• Directions: Take the listing below and output it exactly, with no images.

• Entries shown:

=====

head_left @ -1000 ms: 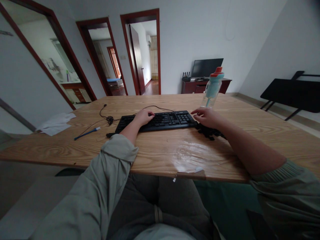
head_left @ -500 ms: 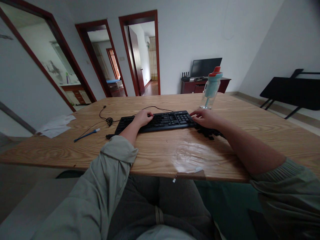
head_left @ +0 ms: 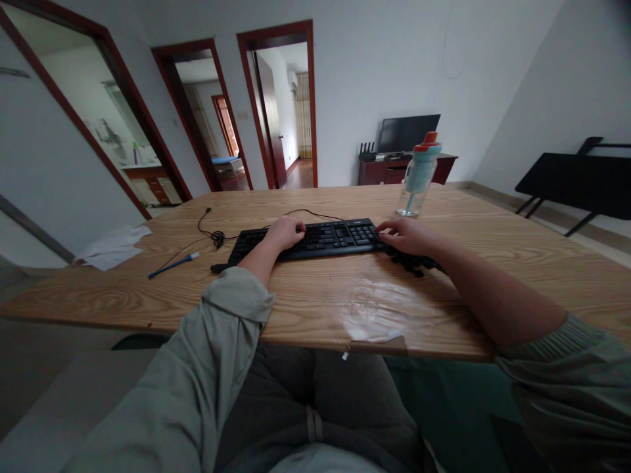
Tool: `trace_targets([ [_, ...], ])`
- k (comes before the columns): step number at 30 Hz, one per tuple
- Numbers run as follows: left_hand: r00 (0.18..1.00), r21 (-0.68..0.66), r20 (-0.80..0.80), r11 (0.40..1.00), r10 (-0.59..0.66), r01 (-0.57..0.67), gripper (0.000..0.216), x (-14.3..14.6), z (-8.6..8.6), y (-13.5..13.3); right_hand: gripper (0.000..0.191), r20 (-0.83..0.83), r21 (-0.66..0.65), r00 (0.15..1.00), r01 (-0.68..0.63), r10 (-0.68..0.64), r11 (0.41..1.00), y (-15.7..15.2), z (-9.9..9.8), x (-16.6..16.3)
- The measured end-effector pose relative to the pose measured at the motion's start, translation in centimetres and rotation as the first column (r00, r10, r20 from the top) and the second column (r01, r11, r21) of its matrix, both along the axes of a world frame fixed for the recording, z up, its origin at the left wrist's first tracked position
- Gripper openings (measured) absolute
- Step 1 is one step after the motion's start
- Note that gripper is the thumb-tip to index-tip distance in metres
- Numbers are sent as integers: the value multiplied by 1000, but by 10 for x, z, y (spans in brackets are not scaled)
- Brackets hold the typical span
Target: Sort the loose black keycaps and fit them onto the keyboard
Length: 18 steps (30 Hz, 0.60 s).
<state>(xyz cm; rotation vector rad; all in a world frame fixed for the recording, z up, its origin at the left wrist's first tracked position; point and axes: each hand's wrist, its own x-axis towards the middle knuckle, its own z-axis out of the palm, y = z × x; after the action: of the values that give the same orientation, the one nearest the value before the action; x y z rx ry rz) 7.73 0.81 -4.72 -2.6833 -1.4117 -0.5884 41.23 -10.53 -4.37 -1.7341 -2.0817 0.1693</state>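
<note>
A black computer keyboard [head_left: 340, 238] lies on the wooden table in front of me. My left hand [head_left: 287, 234] is over its left-middle part, with thumb and fingertips drawn together in a pinch. Whatever may be between those fingertips is too small to make out. At the keyboard's right end, my right hand [head_left: 407, 236] has its fingers and thumb bent onto the edge, gripping it. Small loose black pieces [head_left: 414, 264], perhaps keycaps, lie in a heap under and in front of my right hand, partly hidden by it.
A clear bottle [head_left: 418, 177] with a red and teal top stands behind my right hand. Left of the keyboard lie a blue-handled brush [head_left: 173, 265] and a bunched black cable [head_left: 215, 238]. White paper [head_left: 112, 248] is at the table's left edge. Clear film [head_left: 377, 309] covers the near edge.
The view has shifted very slightly. My left hand's fingertips have moved a little over the keys; my right hand stays at the keyboard's right end.
</note>
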Motion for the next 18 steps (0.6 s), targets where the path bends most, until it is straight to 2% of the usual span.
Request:
trace_targets([
  [5, 1000, -4, 3, 1000, 24, -24, 23, 1, 0, 0, 31, -14, -53, 1000, 5, -6, 999, -1, 2, 0],
  [12, 999, -5, -32, 1000, 20, -20, 22, 2, 3, -2, 31, -29, -60, 1000, -4, 2, 998, 0, 0, 0],
  [18, 998, -27, 68, 1000, -2, 4, 20, 0, 1, 1, 28, -33, -37, 999, -23, 22, 999, -1, 1, -1],
])
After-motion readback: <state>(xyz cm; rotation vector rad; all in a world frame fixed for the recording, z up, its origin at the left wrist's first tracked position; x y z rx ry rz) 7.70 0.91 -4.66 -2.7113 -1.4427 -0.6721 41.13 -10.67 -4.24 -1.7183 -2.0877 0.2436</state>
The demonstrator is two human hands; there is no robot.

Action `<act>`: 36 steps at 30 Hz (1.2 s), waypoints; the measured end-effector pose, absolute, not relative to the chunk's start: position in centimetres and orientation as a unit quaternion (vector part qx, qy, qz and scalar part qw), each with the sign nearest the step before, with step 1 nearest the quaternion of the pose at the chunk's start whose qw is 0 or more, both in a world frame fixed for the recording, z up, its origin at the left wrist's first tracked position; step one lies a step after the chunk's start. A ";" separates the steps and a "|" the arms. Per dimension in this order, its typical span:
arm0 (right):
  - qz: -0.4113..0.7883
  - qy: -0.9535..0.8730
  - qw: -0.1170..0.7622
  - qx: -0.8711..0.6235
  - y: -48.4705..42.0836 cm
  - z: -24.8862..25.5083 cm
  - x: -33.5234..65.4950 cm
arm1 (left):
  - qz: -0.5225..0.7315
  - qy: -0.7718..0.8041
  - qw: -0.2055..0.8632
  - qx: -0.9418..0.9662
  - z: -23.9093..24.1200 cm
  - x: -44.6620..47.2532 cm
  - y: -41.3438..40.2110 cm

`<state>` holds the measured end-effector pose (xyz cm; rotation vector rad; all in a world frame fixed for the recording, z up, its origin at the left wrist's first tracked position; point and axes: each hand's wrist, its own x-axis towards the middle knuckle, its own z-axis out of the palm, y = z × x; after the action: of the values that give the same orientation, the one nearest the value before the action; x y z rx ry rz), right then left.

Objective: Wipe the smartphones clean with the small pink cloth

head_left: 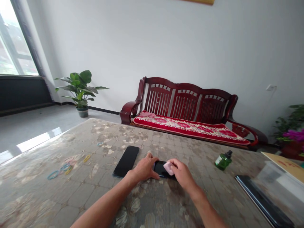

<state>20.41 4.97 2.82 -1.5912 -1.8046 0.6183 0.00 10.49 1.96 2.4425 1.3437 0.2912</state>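
A smartphone (160, 170) with a dark, glossy screen lies flat on the patterned tablecloth (102, 196), between my two hands. My left hand (144, 167) grips its left end, the thumb at the near edge and the fingers at the far edge. Pinched in my right hand (180, 172) is a small pale pink sponge (168, 168), pressed against the phone's screen. The phone's right end is partly hidden behind that hand. Just left of my left hand lies a larger black slab (126, 161), like a big phone or small tablet, screen up.
Several coloured hair ties (64, 169) lie at the table's left. A green bottle (223, 161) with a black top stands at the right, near a long dark case (263, 201) and a clear box (273, 177). Beyond the table is a red wooden bench (185, 101).
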 end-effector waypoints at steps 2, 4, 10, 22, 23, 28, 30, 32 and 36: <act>0.291 -0.659 0.308 -0.621 5.7 2.5 21.4 | 0.099 0.474 0.171 0.858 2.0 0.0 10.5; 0.272 -0.656 0.273 -0.649 6.2 2.3 22.0 | 0.098 0.476 0.173 0.856 2.1 0.1 10.5; 0.012 -0.687 0.227 -0.691 5.7 2.7 21.3 | 0.088 0.484 0.173 0.853 2.2 0.1 10.5; -0.055 -0.751 0.163 -0.637 3.7 3.4 18.5 | 0.085 0.485 0.169 0.854 2.4 0.2 10.2; -0.054 -0.748 0.162 -0.642 3.7 3.5 18.5 | 0.086 0.485 0.168 0.854 2.4 0.2 10.2; -0.058 -0.759 0.150 -0.631 3.8 3.7 19.3 | 0.088 0.480 0.169 0.857 2.4 0.2 10.3; -0.066 -0.759 0.148 -0.630 3.6 3.8 20.0 | 0.085 0.480 0.170 0.856 2.5 0.2 10.3; -0.072 -0.756 0.146 -0.634 3.3 3.8 20.6 | 0.083 0.481 0.171 0.856 2.4 0.1 10.3; -0.081 -0.758 0.134 -0.634 3.0 3.5 21.2 | 0.089 0.478 0.173 0.857 2.2 0.1 10.4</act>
<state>21.25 3.00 3.46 -1.8373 -2.1970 -0.2349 0.05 10.40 2.24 2.4310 1.3549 0.2529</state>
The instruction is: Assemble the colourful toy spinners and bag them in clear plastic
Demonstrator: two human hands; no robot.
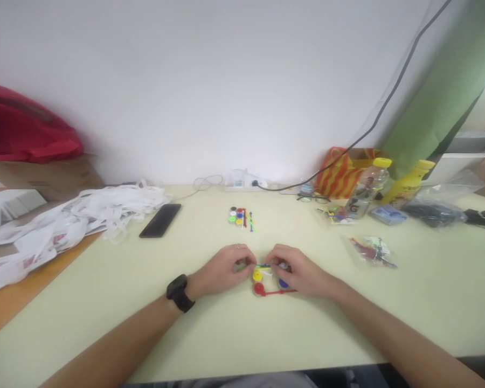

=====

• Exercise answer:
head_left @ -1000 ms: 
head_left @ -500 ms: 
head_left @ +0 ms: 
Tool: `trace_targets([ [_, ...], ])`
- k (comes before the columns): step number at 30 Hz, one per tuple
- Numbers run as follows: left_hand: r00 (0.18..1.00), r21 (-0.68..0.66), r20 (-0.80..0.80), r11 (0.40..1.00), r10 (-0.59..0.66), r01 (-0.57..0.67), gripper (0.000..0.216), x (-14.3..14.6), z (-8.6..8.6), y (-13.5..13.3); right_hand: gripper (0.000..0.191), r20 (-0.83..0.83), r21 (-0.66..0.65), r00 (0.15..1.00), r01 (-0.68..0.63), r10 (-0.68..0.64), r11 (0.41..1.00), y (-15.7..15.2), z (-9.9..9.8), x (-16.6..16.3)
- The measured end-effector pose relative to the pose measured at the motion's start, translation in centimetres and rotation as the first column (r00, r10, r20 from the top) and the second column (r01, r11, r21) of its matrix, both along the axes of a world frame fixed for the recording, z up, its origin at the left wrist's first tracked position
- Gripper openings (measured) absolute
- Step 1 is one step after the motion's start
- Note that gripper is the thumb-tip to index-tip distance in metres
- Numbers are sent as integers: the value multiplied by 1000, but by 10 for x, z, y (spans in brackets are not scaled)
- Brackets hold the typical span
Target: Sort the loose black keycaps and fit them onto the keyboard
Length: 18 steps (30 Hz, 0.60 s).
<state>(xyz cm; rotation vector rad; all in a world frame fixed for the recording, z up, its origin at the left wrist's first tracked position; point and axes: each hand's wrist, its own x-axis towards the middle knuckle, its own z-axis out of the palm, y = z × x; after the action: of the values that give the same orientation, the one nearest the value before the action; x y z rx ry rz) 7.73 0.81 -4.72 -2.6833 -1.4117 -0.5884 41.23 -10.53 -4.37 -1.7341 -2.0817 0.1693</state>
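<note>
A black computer keyboard [head_left: 340, 238] lies on the wooden table in front of me. My left hand [head_left: 287, 234] is over its left-middle part, with thumb and fingertips drawn together in a pinch. Whatever may be between those fingertips is too small to make out. At the keyboard's right end, my right hand [head_left: 407, 236] has its fingers and thumb bent onto the edge, gripping it. Small loose black pieces [head_left: 414, 264], perhaps keycaps, lie in a heap under and in front of my right hand, partly hidden by it.
A clear bottle [head_left: 418, 177] with a red and teal top stands behind my right hand. Left of the keyboard lie a blue-handled brush [head_left: 173, 265] and a bunched black cable [head_left: 215, 238]. White paper [head_left: 112, 248] is at the table's left edge. Clear film [head_left: 377, 309] covers the near edge.
The view has shifted very slightly. My left hand's fingertips have moved a little over the keys; my right hand stays at the keyboard's right end.
</note>
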Motion for the next 18 steps (0.6 s), targets where the path bends most, until it is straight to 2% of the usual span.
Request:
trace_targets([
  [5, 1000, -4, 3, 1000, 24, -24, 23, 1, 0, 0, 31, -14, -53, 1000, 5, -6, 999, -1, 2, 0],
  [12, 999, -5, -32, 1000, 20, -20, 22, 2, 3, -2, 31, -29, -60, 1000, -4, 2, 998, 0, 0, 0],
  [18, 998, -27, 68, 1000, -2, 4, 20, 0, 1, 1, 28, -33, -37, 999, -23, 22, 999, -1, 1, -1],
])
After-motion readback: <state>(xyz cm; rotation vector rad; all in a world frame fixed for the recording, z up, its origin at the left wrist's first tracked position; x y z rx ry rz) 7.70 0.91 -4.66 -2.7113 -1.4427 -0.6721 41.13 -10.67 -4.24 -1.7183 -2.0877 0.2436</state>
The demonstrator is two human hands; there is no robot.

Action `<act>`: 36 steps at 30 Hz (1.2 s), waypoints; the measured end-effector pose, absolute, not relative to the chunk's start: position in centimetres and orientation as a unit quaternion (vector part qx, qy, qz and scalar part qw), each with the sign nearest the step before, with step 1 nearest the quaternion of the pose at the chunk's start whose qw is 0 or more, both in a world frame fixed for the recording, z up, its origin at the left wrist's first tracked position; step one lies a step after the chunk's start. A ";" separates the steps and a "|" the arms. Per dimension in this order, its typical span:
arm0 (right):
  - qz: -0.4113..0.7883
  - qy: -0.9535..0.8730
  - qw: -0.1170..0.7622
  - qx: -0.8711..0.6235
  - y: -48.4705..42.0836 cm
  - z: -24.8862..25.5083 cm
  - x: -33.5234..65.4950 cm
arm1 (left):
  - qz: -0.5225..0.7315
  - qy: -0.7718..0.8041
  - qw: -0.2055..0.8632
  - qx: -0.9418..0.9662
  - z: -23.9093..24.1200 cm
  - x: -44.6620..47.2532 cm
  - y: -41.3438..40.2110 cm

`<state>` holds the measured end-effector pose (xyz cm; rotation vector rad; all in a world frame fixed for the recording, z up, its origin at the left wrist's first tracked position; point and axes: each hand's wrist, its own x-axis towards the middle knuckle, its own z-axis out of the palm, y = z × x; after the action: of the values that give the same orientation, the one nearest the value before the action; x y z rx ry rz), right then left.

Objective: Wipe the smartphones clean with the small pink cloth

head_left: 

<state>20.41 4.97 2.82 -1.5912 -1.8046 0.6183 0.00 10.49 1.96 2.4425 1.3437 0.2912</state>
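A smartphone (160, 170) with a dark, glossy screen lies flat on the patterned tablecloth (102, 196), between my two hands. My left hand (144, 167) grips its left end, the thumb at the near edge and the fingers at the far edge. Pinched in my right hand (180, 172) is a small pale pink sponge (168, 168), pressed against the phone's screen. The phone's right end is partly hidden behind that hand. Just left of my left hand lies a larger black slab (126, 161), like a big phone or small tablet, screen up.
Several coloured hair ties (64, 169) lie at the table's left. A green bottle (223, 161) with a black top stands at the right, near a long dark case (263, 201) and a clear box (273, 177). Beyond the table is a red wooden bench (185, 101).
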 end-effector waypoints at steps 2, 4, 10, 22, 23, 28, 30, 32 and 36: <act>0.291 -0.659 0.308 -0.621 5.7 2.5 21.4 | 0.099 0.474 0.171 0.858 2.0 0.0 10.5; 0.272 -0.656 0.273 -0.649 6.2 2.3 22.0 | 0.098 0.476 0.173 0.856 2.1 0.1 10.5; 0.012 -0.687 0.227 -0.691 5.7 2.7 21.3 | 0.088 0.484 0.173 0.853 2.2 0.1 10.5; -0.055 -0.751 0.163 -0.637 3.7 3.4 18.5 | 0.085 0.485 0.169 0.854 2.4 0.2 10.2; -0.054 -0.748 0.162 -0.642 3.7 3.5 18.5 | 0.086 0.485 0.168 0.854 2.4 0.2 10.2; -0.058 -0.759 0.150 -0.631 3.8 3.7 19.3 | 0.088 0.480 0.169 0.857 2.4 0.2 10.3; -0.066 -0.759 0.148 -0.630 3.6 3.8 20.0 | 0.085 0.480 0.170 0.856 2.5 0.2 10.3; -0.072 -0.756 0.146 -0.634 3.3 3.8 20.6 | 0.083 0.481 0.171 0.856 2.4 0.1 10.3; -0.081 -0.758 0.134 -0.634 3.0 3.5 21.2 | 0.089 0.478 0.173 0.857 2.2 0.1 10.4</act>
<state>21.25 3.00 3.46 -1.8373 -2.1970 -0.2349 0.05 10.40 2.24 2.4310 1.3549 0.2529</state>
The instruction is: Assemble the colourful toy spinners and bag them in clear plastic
Demonstrator: two human hands; no robot.

This concludes the output.